Search the data for "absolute". Each line containing it is to be copied.

· · · ·

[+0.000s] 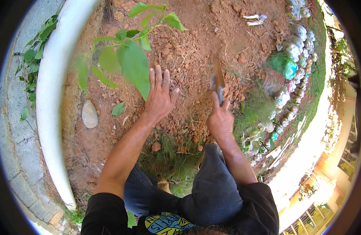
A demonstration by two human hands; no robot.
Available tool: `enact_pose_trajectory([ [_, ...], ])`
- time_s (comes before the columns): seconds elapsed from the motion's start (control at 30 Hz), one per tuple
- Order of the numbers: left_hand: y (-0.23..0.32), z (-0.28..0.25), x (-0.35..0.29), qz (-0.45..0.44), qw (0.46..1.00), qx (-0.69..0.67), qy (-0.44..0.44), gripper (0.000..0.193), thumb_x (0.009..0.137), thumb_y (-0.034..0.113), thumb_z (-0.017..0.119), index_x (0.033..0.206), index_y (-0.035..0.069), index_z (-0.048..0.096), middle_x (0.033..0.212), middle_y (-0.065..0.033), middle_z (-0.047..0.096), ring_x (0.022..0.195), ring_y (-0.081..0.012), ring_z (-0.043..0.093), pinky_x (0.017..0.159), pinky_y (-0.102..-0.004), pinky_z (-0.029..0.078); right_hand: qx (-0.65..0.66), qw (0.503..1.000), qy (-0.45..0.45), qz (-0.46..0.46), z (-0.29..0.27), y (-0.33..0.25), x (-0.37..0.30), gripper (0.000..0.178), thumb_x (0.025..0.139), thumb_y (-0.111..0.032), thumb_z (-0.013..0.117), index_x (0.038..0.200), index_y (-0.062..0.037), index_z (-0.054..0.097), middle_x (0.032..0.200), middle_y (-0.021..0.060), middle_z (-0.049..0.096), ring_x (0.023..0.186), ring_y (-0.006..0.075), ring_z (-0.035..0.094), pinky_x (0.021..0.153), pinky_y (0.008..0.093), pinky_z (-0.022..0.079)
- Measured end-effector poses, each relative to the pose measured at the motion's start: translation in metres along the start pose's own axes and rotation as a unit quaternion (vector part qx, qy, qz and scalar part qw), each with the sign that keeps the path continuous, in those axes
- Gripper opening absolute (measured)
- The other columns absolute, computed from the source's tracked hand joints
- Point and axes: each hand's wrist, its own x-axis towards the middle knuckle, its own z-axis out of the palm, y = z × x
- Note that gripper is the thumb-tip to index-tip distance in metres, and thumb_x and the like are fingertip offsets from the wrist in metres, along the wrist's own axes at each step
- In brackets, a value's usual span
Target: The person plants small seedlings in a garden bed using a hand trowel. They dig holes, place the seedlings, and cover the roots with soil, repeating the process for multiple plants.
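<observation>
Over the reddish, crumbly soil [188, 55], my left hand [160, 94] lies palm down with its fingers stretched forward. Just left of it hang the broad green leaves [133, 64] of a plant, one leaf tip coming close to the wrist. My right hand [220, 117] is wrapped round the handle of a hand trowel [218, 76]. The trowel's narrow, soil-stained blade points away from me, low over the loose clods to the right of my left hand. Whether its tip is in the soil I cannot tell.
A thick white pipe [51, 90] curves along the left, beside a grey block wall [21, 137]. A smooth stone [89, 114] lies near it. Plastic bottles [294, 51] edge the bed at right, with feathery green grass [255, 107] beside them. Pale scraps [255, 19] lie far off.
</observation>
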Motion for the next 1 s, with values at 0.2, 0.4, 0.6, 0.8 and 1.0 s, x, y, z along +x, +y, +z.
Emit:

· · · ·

Output of the task >>
- Gripper opening absolute (measured)
- The other columns absolute, computed from the source's tracked hand joints

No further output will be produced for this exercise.